From half a mile away, Steel began filming the bridge on New Year's Day in 2004. A crew of 12 took shifts from dawn to dusk. With one camera, they recorded the span and water. With a second one, they used a telephoto lens to scan for pedestrians.

The crew quickly learned there was no common suicide profile. "We saw lots of people crying, walking alone with hoods over their heads, their shoulders hunched," Steel said. "But none of those people jumped."

Instead, it was the woman with the nervous twitch. And a man who laughed on his cellphone until he blessed himself and pushed off the railing.

Steel established guidelines on when to intervene, instructing the crew to call emergency officials if a pedestrian set down a bag or briefcase, removed shoes or wallet, or climbed onto the rail. They intervened five times to stop jumpers, he said.

"It's very hard to watch anyone die," he said. "No one on the crew went unscathed."

The hardest part of the effort was in talking to the families & loved ones of those who committed suicide from the bridge, truly a gut-churning aspect if one's really trying to get a better handle on the issue

In the film, Wally Manikow, a tax collector from Virginia, ruefully relates a conversation with his son, Philip. "He asked me, 'Is suicide a sin?' " Manikow says as he sits on his living room couch absent-mindedly petting his dog. "I told him, 'No, that's something man made up. God is not going to hold it against you.' "

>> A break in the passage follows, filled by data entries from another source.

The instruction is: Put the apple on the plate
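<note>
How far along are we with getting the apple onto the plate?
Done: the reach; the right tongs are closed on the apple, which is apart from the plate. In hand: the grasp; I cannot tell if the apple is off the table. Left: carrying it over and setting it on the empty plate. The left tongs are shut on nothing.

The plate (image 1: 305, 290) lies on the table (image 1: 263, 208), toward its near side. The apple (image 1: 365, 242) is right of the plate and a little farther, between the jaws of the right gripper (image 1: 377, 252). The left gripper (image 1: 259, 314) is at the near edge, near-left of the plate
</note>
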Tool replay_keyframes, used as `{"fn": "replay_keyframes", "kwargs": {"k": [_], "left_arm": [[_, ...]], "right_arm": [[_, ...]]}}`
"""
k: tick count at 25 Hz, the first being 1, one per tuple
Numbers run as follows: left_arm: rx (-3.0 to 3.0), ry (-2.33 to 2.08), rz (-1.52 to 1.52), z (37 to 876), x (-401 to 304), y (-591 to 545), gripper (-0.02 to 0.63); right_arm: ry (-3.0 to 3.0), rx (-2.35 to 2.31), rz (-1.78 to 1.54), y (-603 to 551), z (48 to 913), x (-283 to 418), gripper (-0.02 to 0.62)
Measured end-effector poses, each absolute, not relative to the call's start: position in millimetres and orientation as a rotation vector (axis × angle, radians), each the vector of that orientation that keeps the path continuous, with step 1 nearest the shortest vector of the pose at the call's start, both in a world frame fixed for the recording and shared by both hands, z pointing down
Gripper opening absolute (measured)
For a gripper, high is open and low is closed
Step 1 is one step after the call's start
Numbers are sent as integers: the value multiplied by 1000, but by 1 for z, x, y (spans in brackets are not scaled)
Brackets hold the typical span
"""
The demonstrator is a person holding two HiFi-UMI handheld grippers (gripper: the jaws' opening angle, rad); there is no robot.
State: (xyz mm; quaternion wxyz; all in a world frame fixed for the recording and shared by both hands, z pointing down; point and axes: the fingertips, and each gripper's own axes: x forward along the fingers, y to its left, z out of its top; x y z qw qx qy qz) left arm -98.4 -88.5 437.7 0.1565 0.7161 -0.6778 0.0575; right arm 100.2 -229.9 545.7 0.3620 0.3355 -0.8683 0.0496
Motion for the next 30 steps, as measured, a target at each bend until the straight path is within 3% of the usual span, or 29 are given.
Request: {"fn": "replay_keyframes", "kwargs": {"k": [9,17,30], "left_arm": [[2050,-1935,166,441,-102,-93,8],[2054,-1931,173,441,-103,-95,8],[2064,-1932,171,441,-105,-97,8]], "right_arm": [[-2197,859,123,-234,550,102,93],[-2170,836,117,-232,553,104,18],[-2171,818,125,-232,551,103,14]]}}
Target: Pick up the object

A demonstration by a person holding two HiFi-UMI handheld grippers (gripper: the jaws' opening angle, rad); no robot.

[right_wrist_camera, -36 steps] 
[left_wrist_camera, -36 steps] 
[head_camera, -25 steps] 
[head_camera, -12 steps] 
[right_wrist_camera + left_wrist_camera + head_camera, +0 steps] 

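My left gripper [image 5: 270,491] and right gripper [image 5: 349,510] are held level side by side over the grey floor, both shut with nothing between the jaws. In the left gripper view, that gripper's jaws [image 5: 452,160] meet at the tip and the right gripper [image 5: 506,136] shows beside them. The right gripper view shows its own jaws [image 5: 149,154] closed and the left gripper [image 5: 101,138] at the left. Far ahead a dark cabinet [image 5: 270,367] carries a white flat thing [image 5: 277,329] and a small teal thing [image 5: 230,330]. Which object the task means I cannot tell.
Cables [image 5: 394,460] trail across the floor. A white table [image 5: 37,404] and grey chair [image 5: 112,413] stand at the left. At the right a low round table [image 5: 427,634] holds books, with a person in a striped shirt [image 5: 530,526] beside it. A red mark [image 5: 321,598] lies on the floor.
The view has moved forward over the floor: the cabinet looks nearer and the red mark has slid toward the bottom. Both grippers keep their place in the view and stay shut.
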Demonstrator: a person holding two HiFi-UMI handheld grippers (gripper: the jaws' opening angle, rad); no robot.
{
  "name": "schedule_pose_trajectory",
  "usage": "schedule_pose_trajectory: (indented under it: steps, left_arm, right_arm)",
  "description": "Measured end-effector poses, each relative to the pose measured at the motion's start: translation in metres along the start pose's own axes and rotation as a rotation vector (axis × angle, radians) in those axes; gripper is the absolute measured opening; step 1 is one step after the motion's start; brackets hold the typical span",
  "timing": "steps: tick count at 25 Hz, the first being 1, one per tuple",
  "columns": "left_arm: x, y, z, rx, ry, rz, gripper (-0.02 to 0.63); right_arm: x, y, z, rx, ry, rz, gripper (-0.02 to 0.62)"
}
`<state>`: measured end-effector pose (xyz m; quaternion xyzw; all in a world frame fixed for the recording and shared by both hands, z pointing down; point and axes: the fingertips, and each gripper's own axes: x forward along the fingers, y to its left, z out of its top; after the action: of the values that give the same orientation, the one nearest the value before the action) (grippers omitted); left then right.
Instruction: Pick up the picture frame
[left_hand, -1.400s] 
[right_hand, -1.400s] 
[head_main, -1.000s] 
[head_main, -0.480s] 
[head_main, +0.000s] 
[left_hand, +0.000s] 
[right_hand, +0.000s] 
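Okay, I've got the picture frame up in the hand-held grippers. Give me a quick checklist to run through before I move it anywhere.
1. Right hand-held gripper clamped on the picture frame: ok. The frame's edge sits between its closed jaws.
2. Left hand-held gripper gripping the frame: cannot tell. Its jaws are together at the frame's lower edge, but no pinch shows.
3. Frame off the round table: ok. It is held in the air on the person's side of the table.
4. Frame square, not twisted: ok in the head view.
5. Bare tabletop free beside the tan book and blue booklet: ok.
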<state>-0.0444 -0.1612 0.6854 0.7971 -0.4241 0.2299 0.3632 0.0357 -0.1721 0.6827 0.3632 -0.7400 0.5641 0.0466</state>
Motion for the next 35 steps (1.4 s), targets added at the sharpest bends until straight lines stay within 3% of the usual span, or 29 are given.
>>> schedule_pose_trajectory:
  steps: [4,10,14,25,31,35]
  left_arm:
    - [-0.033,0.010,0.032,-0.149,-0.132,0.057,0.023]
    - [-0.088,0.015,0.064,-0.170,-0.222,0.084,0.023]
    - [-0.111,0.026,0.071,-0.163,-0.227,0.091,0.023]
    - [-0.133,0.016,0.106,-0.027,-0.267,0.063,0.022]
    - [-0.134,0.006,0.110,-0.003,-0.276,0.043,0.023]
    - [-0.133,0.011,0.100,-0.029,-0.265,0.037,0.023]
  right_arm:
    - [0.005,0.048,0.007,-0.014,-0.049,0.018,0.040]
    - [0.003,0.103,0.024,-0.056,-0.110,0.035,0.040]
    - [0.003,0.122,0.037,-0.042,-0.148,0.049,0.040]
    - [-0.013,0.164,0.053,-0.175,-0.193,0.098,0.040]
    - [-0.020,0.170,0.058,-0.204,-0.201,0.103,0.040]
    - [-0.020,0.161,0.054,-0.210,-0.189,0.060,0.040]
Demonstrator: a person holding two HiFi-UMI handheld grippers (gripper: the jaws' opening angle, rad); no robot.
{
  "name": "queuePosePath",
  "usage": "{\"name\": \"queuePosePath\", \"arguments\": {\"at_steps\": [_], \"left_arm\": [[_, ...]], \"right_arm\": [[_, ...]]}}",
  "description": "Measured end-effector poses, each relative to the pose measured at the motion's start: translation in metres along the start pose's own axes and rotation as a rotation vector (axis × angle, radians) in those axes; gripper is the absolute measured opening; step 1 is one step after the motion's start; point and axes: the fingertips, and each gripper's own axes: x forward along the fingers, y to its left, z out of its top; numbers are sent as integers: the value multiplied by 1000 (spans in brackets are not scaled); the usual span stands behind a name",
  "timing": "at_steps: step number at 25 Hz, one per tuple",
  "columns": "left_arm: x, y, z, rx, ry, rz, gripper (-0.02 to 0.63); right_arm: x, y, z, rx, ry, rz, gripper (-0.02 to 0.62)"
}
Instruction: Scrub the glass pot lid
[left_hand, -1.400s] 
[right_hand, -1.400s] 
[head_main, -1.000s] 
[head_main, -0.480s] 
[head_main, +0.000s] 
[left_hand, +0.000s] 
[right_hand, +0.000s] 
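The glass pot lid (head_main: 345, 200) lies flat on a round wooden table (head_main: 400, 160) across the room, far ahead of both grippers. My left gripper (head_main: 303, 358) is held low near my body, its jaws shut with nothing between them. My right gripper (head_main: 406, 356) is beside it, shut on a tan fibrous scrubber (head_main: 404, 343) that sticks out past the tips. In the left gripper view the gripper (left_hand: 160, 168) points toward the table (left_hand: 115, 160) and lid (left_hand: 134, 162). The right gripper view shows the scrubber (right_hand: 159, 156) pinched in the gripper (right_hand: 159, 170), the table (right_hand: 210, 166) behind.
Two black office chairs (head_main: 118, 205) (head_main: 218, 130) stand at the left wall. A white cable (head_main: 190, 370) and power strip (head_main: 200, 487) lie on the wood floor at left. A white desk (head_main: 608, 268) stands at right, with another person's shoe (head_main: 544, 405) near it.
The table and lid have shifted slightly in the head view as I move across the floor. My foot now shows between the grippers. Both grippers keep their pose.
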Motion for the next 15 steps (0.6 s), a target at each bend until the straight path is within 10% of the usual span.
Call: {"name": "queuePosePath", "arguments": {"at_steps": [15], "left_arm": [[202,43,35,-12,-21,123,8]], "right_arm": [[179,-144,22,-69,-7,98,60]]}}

With his wife, Mary, beside him, the father pauses, then continues: "He thanked me for telling him the truth."

Steel did not inform family members that he had filmed their loved one's suicides. Later, he acknowledged, "individual people called and were upset I didn't tell them."

Mary Manikow said Steel has not allowed her to see the movie. She saw footage of their interview Thursday on ABC's "Good Morning America" where Steel promoted his movie.

"I felt very stripped and naked and exposed when I saw that," she said. "I'm disappointed that we couldn't see the portrayal of this personal moment in our lives before the rest of the nation. I guess I feel used."

While overall I'd agree with Steel's efforts & motivations, I completely see Chaffee's & Manikow's point-I'd feel used too in this case

Yet, if the film leads to a barrier that makes it harder to jump from the bridge, then perhaps the lives of those whose final moments were filled with an unimaginable mental anguish will have contributed to a better outcome, one in which life is harder to end in at least this small segment, those who jump from the bridge

1 Comments:

  • I agree with your conclusions. I'd feel used too. But it also seems to me that the movie can do some good then some discomfort for that family may be justified.